Shuffle layer The Shuffle layer implements a reshape and transpose operator for tensors.
- Preparing sample data
See Preparing sample data in the main samples README.
-
Compile the sample by following build instructions in TensorRT README.
-
Run the sample to build and run the MNIST engine from the ONNX model.
./sample_onnx_mnist [-h or --help] [-d or --datadir=<path to data directory>] [--useDLACore=<int>] -
Verify that the sample ran successfully. If the sample runs successfully you should see output similar to the following:
&&&& RUNNING TensorRT.sample_onnx_mnist # ./sample_onnx_mnist ---------------------------------------------------------------- Input filename: ../../../../../../data/samples/mnist/mnist.onnx ONNX IR version: 0.0.3 Opset version: 1 Producer name: CNTK Producer version: 2.4 Domain: Model version: 1 Doc string: ---------------------------------------------------------------- [I] Input: @@@@@@@@@@@@@@@@@@@@@@@@@@@@ @@@@@@@@@@@@@@@@@@@@@@@@@@@@ @@@@@@@@@@@@@@@@@@@@@@@@@@@@ @@@@@@@@@@@@@@@@@@@@@@@@@@@@ @@@@@@@@@@@*. .*@@@@@@@@@@@ @@@@@@@@@@*. +@@@@@@@@@@ @@@@@@@@@@. :#+ %@@@@@@@@@ @@@@@@@@@@.:@@@+ +@@@@@@@@@ @@@@@@@@@@.:@@@@: +@@@@@@@@ @@@@@@@@@@=%@@@@: +@@@@@@@@ @@@@@@@@@@@@@@@@# +@@@@@@@@ @@@@@@@@@@@@@@@@* +@@@@@@@@ @@@@@@@@@@@@@@@@: +@@@@@@@@ @@@@@@@@@@@@@@@@: +@@@@@@@@ @@@@@@@@@@@@@@@* .@@@@@@@@@ @@@@@@@@@@%**%@. *@@@@@@@@@ @@@@@@@@%+. .: .@@@@@@@@@@ @@@@@@@@= .. :@@@@@@@@@@ @@@@@@@@: *@@: :@@@@@@@@@@ @@@@@@@% %@* *@@@@@@@@@ @@@@@@@% ++ ++ .%@@@@@@@@ @@@@@@@@- +@@- +@@@@@@@@ @@@@@@@@= :*@@@# .%@@@@@@@ @@@@@@@@@+*@@@@@%. %@@@@@@ @@@@@@@@@@@@@@@@@@@@@@@@@@@@ @@@@@@@@@@@@@@@@@@@@@@@@@@@@ @@@@@@@@@@@@@@@@@@@@@@@@@@@@ @@@@@@@@@@@@@@@@@@@@@@@@@@@@ [I] Output: Prob 0 0.0000 Class 0: Prob 1 0.0000 Class 1: Prob 2 1.0000 Class 2: ********** Prob 3 0.0000 Class 3: Prob 4 0.0000 Class 4: Prob 5 0.0000 Class 5: Prob 6 0.0000 Class 6: Prob 7 0.0000 Class 7: Prob 8 0.0000 Class 8: Prob 9 0.0000 Class 9: &&&& PASSED TensorRT.sample_onnx_mnist # ./sample_onnx_mnistThis output shows that the sample ran successfully; PASSED.

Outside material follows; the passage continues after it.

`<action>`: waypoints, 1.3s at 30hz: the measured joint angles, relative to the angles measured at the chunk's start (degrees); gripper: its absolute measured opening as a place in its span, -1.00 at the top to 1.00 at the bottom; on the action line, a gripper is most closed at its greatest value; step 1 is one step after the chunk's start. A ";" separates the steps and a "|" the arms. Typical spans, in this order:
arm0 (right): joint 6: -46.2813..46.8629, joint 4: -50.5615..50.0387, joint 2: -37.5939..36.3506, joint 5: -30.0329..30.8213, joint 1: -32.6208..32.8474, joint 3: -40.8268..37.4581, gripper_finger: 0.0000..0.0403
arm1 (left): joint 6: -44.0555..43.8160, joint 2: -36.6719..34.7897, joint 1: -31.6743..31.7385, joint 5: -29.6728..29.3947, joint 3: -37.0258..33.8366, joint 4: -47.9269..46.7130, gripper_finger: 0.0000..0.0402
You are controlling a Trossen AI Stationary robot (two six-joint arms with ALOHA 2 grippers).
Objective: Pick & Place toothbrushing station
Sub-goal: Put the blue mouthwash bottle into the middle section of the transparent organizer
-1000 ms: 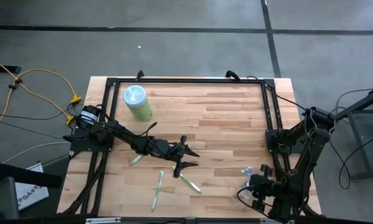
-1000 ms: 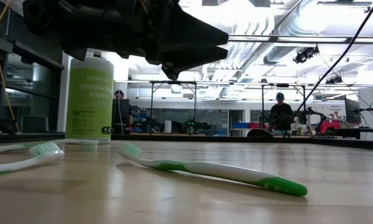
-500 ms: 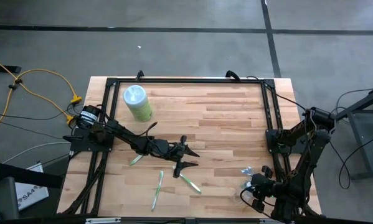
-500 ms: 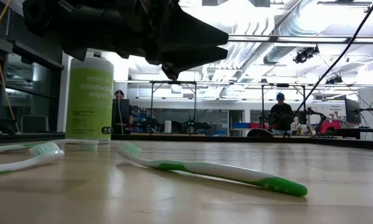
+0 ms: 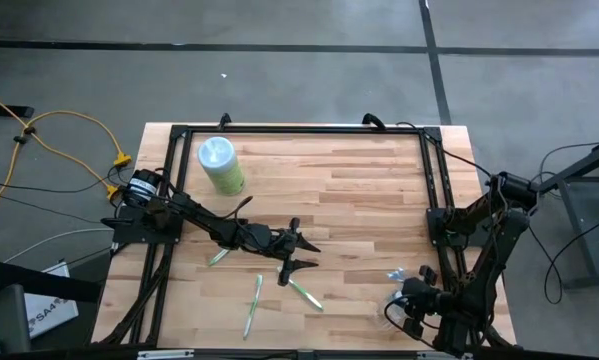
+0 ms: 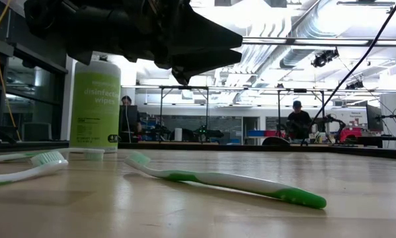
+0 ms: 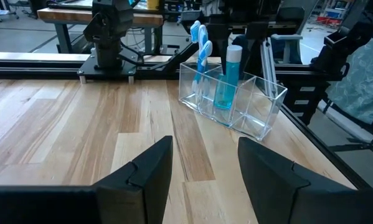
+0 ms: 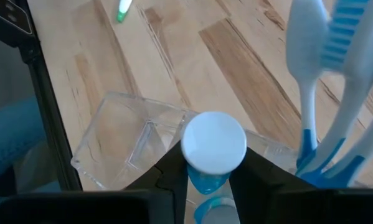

To see the full list of available options and their descriptions, use the -h or --help command line option.
The following resources provide a deeper understanding about the ONNX project and MNIST model:
ONNX
Models
Documentation
- Introduction To NVIDIA’s TensorRT Samples
- Working With TensorRT Using The C++ API
- NVIDIA’s TensorRT Documentation Library
For terms and conditions for use, reproduction, and distribution, see the TensorRT Software License Agreement documentation.
October 2025 Migrate to strongly typed APIs.
March 2019
This README.md file was recreated, updated and reviewed.
There are no known issues in this sample.